For our exploration, we will use a dataset comprised of treaties and other official documents of the European Commission. Those are available in each language spoken in the European Union and hence ideal to have a datasets of equivalent quality for each language.

## First, we will load some sample data and explore the character distribution in order to build up some intuition.

In [ ]:
val notebooksFolder = sys.env("NOTEBOOKS_DIR")
val baseFolder = s"$notebooksFolder/languageclassfication/data"

notebooksFolder: String = /home/maasg/playground/sparkfun/spark-notebooks
baseFolder: String = /home/maasg/playground/sparkfun/spark-notebooks/languageclassfication/data


### We load the english dataset to explore the data

In [ ]:
val en = sparkSession.sparkContext.textFile(baseFolder + "/en")
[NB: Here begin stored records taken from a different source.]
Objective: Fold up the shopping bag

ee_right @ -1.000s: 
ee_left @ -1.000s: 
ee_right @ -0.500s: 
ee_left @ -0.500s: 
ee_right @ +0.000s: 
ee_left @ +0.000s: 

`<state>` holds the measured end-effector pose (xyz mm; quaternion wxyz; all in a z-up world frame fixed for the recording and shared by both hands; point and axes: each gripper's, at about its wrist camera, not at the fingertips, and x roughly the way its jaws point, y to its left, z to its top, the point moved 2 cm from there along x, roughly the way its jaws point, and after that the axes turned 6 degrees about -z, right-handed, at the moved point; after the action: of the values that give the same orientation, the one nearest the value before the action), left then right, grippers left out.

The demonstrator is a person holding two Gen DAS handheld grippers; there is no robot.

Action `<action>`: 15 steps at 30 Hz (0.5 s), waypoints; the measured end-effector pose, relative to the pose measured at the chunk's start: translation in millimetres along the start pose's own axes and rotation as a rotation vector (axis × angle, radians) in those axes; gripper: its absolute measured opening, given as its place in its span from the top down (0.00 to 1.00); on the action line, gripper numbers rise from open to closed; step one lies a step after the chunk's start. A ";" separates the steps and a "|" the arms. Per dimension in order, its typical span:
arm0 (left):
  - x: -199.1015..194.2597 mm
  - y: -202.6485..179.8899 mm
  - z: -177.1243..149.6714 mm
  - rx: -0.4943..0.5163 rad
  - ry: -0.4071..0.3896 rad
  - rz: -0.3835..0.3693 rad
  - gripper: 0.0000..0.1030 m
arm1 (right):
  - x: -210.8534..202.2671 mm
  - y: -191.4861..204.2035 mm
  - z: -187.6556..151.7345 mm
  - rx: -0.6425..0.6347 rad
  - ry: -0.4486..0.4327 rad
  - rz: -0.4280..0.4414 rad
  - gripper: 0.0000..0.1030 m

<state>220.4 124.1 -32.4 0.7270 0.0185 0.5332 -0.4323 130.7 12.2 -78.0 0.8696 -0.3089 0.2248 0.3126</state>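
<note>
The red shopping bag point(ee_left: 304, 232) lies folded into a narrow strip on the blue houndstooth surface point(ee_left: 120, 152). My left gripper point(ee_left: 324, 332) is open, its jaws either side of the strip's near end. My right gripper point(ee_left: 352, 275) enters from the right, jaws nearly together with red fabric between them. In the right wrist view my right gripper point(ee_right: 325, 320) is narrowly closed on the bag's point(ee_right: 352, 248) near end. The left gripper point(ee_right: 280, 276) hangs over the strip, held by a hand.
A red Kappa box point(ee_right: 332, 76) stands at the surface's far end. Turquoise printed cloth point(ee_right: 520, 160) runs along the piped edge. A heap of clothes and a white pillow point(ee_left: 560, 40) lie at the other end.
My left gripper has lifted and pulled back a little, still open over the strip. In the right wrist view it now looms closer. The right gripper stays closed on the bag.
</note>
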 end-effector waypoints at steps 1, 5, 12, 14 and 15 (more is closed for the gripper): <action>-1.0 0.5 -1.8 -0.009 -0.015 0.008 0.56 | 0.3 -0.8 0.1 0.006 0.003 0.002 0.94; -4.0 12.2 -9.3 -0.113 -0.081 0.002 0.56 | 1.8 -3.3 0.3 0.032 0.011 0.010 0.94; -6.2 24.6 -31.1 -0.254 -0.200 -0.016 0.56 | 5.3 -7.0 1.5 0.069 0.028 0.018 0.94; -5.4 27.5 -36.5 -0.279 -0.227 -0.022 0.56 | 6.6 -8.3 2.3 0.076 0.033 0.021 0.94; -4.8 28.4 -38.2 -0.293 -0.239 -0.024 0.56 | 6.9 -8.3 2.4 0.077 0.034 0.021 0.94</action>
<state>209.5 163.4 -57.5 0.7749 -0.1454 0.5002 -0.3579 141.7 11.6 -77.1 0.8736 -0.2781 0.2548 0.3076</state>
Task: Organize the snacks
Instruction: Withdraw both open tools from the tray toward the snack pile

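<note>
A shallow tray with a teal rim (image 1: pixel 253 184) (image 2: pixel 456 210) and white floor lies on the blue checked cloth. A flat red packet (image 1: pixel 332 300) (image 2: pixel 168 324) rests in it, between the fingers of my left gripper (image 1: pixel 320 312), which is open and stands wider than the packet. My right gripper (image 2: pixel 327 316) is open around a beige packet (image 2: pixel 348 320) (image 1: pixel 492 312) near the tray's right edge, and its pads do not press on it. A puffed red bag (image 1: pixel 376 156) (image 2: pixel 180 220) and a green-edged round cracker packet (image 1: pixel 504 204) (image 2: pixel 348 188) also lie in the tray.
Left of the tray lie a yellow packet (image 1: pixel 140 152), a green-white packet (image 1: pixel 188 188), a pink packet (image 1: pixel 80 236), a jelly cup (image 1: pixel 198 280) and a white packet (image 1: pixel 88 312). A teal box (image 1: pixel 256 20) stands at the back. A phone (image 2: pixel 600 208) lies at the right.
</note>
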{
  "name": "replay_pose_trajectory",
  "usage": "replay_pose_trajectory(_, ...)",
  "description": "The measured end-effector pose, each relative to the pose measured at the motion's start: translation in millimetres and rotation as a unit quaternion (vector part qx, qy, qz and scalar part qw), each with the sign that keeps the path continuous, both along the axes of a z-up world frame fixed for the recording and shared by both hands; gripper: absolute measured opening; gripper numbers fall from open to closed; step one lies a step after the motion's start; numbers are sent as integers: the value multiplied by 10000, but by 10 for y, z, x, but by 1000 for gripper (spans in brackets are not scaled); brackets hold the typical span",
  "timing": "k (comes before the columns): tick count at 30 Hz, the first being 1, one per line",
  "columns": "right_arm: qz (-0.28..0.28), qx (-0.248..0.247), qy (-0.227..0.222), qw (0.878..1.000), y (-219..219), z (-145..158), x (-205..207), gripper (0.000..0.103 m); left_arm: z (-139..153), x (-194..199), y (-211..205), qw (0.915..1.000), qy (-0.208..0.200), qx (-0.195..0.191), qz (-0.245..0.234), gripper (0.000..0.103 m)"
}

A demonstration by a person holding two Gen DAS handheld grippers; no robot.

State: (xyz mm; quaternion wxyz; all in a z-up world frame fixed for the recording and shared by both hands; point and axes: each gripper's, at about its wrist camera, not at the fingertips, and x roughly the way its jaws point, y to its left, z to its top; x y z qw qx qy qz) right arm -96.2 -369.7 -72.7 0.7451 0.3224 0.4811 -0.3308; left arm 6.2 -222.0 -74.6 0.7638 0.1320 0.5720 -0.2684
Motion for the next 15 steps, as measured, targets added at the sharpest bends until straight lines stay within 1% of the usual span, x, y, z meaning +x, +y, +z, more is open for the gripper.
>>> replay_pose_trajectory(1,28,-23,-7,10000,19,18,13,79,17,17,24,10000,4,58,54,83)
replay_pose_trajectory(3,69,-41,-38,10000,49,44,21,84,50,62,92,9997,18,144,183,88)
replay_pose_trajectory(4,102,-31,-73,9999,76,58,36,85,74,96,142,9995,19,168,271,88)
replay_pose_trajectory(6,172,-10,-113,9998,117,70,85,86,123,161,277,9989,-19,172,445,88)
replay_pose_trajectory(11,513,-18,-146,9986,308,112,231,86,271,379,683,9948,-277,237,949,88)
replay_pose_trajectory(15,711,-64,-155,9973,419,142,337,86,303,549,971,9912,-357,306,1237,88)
en: org.apache.spark.rdd.RDD[String] = /home/maasg/playground/sparkfun/spark-notebooks/languageclassfication/data/en MapPartitionsRDD[20] at textFile at <console>:70


### And we clean up the text from characters other than letters

In [ ]:
val cleanedLetters = en.flatMap(str => str).filter(java.lang.Character.isAlphabetic(_)).map(java.lang.Character.toLowerCase(_))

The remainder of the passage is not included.